Action item
Look through the lines below and extract any with the word "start".

Stored items
* * *

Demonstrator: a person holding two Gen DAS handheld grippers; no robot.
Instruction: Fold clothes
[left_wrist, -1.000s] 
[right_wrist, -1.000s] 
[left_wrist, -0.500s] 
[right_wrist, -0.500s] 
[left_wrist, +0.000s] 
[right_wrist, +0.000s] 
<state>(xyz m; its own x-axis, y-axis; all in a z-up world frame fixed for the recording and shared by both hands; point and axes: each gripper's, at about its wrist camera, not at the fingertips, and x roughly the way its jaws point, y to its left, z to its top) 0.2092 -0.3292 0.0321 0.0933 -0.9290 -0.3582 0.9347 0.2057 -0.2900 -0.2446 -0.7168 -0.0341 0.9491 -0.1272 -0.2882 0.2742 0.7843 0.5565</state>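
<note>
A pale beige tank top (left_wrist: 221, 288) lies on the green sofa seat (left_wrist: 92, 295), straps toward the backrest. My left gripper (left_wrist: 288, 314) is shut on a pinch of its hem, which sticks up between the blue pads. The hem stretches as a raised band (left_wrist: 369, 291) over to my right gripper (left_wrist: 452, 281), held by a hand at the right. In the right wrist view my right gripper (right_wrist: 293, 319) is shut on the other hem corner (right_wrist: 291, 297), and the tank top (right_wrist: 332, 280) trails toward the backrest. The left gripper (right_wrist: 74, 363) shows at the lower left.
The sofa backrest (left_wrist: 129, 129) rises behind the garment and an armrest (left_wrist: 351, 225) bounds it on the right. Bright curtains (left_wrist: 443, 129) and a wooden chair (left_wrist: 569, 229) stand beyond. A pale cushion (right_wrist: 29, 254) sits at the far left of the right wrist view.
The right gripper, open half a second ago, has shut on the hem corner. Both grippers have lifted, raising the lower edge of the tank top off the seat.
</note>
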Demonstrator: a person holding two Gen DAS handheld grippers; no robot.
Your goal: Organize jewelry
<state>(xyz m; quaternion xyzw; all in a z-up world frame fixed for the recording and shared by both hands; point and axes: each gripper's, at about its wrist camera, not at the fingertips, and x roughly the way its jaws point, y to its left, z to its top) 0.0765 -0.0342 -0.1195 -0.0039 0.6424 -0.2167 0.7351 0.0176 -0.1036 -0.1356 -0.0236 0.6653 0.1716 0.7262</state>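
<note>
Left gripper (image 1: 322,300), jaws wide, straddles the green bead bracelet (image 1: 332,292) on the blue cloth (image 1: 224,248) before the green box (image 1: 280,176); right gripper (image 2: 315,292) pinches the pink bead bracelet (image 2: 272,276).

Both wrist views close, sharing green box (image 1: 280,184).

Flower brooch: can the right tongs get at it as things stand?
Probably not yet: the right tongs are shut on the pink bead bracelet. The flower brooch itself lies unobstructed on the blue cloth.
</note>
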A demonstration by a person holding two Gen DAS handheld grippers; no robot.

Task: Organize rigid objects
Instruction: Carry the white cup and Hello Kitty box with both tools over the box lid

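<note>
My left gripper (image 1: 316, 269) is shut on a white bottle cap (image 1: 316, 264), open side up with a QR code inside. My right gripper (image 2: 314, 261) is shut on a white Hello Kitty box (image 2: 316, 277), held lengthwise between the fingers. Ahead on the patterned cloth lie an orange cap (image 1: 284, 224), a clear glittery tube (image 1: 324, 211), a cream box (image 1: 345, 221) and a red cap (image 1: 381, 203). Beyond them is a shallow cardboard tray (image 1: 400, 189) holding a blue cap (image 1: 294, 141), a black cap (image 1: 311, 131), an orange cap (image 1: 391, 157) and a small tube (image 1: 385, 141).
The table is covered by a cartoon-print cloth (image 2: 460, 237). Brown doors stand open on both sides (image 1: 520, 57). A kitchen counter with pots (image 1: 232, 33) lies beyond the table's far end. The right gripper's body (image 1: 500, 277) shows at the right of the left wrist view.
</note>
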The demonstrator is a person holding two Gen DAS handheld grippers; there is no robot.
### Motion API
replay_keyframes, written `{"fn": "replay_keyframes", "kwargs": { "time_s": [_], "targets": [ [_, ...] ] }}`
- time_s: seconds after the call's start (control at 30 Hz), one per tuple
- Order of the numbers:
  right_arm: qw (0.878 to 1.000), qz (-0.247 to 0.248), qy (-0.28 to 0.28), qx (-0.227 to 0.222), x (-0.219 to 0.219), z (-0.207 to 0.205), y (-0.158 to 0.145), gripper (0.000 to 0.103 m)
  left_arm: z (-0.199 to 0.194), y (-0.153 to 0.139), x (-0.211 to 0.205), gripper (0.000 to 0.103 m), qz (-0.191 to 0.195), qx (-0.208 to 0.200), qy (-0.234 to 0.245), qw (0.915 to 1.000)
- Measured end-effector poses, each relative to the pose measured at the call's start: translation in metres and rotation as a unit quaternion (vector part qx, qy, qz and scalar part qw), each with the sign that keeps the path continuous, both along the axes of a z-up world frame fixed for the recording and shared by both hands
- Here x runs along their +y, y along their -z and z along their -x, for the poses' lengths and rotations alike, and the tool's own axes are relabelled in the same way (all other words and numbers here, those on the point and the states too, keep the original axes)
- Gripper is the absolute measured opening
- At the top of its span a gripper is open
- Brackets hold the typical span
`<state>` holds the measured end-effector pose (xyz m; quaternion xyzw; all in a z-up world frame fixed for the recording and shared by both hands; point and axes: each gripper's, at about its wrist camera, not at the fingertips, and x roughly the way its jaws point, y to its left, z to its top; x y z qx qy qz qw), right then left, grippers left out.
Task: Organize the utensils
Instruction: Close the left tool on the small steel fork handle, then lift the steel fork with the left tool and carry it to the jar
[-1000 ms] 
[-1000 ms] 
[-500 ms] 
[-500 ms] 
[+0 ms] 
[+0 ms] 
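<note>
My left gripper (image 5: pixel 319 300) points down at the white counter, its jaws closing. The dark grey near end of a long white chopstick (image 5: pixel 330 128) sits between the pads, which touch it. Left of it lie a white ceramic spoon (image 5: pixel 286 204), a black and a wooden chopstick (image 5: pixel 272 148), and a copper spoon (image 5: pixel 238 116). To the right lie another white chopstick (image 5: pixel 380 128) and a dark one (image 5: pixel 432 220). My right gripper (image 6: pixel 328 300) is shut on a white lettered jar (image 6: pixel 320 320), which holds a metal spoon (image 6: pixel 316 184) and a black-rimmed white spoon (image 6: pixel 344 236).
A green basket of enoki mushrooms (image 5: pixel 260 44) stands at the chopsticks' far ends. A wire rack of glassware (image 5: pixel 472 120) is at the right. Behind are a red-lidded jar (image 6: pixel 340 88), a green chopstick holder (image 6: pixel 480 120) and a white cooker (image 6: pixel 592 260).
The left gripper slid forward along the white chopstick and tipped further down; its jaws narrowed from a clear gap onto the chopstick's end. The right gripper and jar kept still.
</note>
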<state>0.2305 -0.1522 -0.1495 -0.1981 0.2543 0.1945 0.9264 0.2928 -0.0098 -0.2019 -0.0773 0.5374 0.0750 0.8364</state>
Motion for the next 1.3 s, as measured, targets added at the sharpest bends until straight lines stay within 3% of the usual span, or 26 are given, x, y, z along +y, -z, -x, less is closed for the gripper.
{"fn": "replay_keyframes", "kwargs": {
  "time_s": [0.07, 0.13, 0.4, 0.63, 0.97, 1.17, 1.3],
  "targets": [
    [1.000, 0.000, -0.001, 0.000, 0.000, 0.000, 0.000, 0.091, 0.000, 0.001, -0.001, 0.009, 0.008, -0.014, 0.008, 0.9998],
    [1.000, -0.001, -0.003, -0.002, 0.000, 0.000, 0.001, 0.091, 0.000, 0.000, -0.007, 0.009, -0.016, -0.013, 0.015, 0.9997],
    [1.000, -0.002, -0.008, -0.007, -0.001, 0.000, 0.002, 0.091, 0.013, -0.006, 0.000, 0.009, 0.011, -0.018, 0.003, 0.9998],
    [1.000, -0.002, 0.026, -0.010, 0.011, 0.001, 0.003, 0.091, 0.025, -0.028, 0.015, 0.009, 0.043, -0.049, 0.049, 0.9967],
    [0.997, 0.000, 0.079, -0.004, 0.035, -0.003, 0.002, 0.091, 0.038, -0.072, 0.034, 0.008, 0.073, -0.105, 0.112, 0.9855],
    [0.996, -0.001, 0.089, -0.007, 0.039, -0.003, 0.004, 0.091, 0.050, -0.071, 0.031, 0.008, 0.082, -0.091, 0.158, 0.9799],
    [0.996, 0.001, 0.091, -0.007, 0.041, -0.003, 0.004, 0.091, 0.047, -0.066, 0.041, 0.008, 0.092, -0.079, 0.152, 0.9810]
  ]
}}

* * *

Output for this task
- time_s: seconds after the call's start (control at 30 Hz), one per tuple
- Measured end-effector poses, each relative to the pose measured at the call's start: translation in metres and rotation as a unit quaternion (vector part qx, qy, qz and scalar part qw), each with the sign that keeps the path continuous, both along the axes of a z-up world frame fixed for the recording and shared by both hands

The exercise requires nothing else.